- Activity: Could you set down the full listing, unchanged?

- Data below:
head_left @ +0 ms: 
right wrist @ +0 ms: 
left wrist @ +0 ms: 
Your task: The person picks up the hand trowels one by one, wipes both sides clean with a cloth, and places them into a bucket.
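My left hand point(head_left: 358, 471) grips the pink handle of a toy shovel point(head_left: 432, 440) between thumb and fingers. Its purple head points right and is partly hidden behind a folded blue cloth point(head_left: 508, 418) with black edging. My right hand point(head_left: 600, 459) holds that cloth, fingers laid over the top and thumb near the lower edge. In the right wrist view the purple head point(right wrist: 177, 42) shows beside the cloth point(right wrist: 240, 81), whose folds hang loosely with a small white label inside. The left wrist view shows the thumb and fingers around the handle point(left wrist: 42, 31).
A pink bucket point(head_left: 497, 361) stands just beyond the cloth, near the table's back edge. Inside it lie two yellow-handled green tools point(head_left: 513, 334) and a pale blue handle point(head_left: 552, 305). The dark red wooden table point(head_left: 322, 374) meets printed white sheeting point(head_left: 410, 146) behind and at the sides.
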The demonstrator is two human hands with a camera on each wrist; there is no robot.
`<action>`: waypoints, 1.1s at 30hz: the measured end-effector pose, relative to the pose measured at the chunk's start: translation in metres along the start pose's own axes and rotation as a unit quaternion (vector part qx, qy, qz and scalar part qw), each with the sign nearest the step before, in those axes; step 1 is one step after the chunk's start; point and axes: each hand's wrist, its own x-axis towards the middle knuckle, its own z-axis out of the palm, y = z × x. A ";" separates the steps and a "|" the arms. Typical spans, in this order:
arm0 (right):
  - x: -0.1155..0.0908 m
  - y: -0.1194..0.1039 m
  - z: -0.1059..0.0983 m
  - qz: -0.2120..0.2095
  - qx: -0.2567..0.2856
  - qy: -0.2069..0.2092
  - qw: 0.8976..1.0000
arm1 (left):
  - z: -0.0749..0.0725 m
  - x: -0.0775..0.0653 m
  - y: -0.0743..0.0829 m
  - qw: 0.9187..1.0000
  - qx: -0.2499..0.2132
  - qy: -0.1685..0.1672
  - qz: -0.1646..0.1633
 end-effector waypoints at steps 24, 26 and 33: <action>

- Output for this task:
head_left @ +0 ms: 
right wrist @ +0 ms: 
left wrist @ +0 ms: 
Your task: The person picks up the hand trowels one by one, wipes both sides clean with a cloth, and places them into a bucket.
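My left hand point(head_left: 358, 471) grips the pink handle of a toy shovel point(head_left: 432, 440) between thumb and fingers. Its purple head points right and is partly hidden behind a folded blue cloth point(head_left: 508, 418) with black edging. My right hand point(head_left: 600, 459) holds that cloth, fingers laid over the top and thumb near the lower edge. In the right wrist view the purple head point(right wrist: 177, 42) shows beside the cloth point(right wrist: 240, 81), whose folds hang loosely with a small white label inside. The left wrist view shows the thumb and fingers around the handle point(left wrist: 42, 31).
A pink bucket point(head_left: 497, 361) stands just beyond the cloth, near the table's back edge. Inside it lie two yellow-handled green tools point(head_left: 513, 334) and a pale blue handle point(head_left: 552, 305). The dark red wooden table point(head_left: 322, 374) meets printed white sheeting point(head_left: 410, 146) behind and at the sides.
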The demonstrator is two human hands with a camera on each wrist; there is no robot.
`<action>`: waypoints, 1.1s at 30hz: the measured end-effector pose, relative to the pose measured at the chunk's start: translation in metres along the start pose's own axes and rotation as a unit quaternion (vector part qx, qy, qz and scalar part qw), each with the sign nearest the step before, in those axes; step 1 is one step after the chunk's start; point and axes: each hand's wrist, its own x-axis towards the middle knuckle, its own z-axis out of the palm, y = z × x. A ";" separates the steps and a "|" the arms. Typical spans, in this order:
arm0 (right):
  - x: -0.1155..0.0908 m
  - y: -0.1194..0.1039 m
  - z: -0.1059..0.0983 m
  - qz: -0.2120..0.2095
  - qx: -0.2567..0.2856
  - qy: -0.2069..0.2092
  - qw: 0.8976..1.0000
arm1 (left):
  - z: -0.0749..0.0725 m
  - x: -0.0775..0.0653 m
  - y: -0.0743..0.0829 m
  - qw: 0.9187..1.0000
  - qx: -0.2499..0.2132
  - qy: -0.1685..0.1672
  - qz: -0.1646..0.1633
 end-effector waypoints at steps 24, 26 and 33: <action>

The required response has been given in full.